◆ Required work: Search term "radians": please show all lines in the listing that contain it.

◆ Supplied records:
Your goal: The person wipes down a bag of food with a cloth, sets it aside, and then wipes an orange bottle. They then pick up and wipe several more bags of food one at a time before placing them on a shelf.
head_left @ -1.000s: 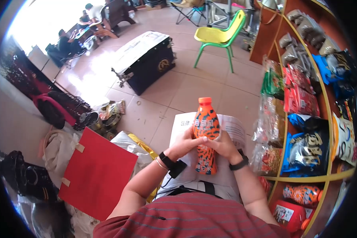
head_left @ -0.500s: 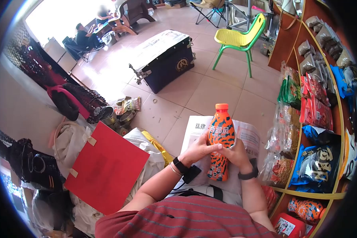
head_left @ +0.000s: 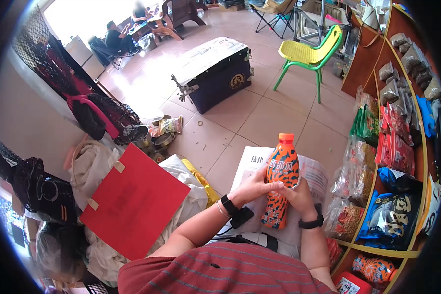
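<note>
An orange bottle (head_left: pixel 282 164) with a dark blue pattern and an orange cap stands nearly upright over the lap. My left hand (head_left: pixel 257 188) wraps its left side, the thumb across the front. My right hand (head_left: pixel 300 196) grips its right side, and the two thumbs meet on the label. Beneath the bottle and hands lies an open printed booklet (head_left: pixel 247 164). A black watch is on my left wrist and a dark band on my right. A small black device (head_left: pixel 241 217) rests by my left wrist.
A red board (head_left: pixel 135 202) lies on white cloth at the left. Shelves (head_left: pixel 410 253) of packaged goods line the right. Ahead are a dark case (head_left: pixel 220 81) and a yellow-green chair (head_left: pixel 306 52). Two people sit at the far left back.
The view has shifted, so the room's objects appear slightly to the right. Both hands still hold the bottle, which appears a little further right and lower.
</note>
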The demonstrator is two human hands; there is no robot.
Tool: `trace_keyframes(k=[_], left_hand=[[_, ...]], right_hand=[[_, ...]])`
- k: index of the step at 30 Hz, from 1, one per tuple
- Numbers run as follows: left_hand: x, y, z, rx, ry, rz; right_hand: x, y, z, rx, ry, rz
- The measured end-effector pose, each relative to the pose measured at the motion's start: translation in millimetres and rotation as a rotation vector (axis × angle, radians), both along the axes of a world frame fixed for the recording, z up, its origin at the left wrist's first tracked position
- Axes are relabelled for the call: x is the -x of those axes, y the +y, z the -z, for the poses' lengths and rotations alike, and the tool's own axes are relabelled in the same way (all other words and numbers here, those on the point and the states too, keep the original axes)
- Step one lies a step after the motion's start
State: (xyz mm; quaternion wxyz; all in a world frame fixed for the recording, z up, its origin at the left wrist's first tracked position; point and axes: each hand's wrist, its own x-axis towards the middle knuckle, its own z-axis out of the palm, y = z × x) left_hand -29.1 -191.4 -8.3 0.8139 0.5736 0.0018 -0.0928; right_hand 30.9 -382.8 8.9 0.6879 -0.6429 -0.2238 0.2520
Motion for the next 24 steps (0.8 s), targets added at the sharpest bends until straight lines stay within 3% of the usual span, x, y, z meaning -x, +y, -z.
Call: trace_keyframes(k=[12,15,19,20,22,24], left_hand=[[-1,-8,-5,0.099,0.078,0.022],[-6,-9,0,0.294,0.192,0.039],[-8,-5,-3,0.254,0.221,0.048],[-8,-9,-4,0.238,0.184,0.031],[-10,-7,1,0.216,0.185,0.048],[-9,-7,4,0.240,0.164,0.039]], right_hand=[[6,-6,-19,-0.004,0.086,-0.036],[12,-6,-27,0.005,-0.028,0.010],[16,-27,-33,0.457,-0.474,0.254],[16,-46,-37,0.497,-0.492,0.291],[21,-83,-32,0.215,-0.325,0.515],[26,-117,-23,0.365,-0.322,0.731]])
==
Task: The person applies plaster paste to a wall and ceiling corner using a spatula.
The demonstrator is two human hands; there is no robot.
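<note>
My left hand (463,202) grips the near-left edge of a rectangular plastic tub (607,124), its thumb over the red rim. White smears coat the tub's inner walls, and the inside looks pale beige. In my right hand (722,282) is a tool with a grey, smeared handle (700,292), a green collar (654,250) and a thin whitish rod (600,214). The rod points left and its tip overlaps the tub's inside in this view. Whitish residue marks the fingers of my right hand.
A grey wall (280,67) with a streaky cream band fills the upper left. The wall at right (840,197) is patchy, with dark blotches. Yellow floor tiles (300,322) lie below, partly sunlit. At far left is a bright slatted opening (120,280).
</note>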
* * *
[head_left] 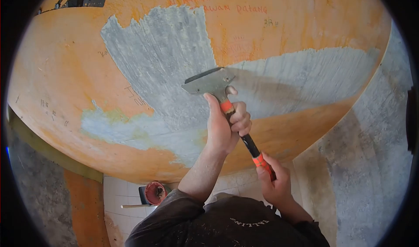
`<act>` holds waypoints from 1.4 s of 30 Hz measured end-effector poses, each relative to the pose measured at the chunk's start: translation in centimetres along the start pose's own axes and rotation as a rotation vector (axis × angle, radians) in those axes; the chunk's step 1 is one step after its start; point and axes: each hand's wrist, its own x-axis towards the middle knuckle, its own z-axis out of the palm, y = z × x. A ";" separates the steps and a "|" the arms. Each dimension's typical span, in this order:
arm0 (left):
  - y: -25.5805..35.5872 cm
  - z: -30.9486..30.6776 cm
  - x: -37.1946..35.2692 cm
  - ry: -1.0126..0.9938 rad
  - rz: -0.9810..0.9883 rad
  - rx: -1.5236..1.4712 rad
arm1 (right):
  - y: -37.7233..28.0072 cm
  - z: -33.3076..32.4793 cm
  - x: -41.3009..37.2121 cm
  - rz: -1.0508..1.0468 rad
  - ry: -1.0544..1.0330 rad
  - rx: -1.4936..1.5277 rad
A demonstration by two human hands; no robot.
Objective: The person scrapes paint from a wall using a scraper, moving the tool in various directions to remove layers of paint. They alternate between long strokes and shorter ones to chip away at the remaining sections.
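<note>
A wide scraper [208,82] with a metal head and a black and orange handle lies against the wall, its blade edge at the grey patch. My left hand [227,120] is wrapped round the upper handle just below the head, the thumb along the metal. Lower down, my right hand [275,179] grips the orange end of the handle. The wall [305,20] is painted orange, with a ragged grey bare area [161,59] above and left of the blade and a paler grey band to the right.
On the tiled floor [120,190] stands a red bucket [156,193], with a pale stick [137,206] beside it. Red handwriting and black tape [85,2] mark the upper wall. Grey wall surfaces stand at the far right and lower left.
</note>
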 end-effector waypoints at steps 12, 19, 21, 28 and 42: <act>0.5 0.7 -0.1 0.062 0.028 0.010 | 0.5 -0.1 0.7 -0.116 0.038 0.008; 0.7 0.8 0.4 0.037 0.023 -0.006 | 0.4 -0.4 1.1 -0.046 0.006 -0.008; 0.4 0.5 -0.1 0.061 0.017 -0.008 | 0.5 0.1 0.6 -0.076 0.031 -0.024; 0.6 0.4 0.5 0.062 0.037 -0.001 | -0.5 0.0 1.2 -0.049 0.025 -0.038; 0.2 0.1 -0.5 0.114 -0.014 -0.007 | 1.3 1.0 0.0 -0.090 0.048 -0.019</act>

◆ Response box:
- The measured end-effector pose, each relative to the pose measured at the motion's start: translation in millimetres and rotation as a rotation vector (axis × angle, radians), both along the axes of a world frame fixed for the recording, z up, its origin at the left wrist's first tracked position
`<act>` holds waypoints from 1.4 s of 30 Hz measured end-effector poses, each relative to the pose measured at the chunk's start: translation in centimetres along the start pose's own axes and rotation as a rotation vector (axis × angle, radians) in those axes; the chunk's step 1 is one step after its start; point and axes: each hand's wrist, its own x-axis towards the middle knuckle, its own z-axis out of the palm, y = z × x. A ";" separates the steps and a "|" the arms. Each dimension's typical span, in this order:

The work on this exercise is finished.